#### [Your instructions]
What you return has to match the listing below line for line.

+ + + +

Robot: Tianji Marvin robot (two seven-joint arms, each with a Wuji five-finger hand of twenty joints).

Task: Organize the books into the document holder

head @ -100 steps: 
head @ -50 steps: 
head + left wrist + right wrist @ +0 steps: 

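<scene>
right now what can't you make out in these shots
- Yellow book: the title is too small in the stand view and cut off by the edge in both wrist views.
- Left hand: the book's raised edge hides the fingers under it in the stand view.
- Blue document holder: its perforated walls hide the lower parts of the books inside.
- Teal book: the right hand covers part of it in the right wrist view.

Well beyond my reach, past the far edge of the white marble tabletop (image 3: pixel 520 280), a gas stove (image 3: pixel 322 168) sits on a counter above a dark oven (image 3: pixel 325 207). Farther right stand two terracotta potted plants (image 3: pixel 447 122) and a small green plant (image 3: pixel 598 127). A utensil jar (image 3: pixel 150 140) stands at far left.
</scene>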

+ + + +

#### [Solution to this task]
Robot: Tianji Marvin robot (two seven-joint arms, each with a Wuji five-finger hand of twenty joints).

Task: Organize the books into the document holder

head @ -100 steps: 
head @ -50 steps: 
head + left wrist + right wrist @ +0 steps: 

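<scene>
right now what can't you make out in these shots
- Yellow book: the title is too small in the stand view and cut off by the edge in both wrist views.
- Left hand: the book's raised edge hides the fingers under it in the stand view.
- Blue document holder: its perforated walls hide the lower parts of the books inside.
- Teal book: the right hand covers part of it in the right wrist view.

Well beyond my reach, past the far edge of the white marble tabletop (image 3: pixel 520 280), a gas stove (image 3: pixel 322 168) sits on a counter above a dark oven (image 3: pixel 325 207). Farther right stand two terracotta potted plants (image 3: pixel 447 122) and a small green plant (image 3: pixel 598 127). A utensil jar (image 3: pixel 150 140) stands at far left.
</scene>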

Nothing else is needed to complete the answer.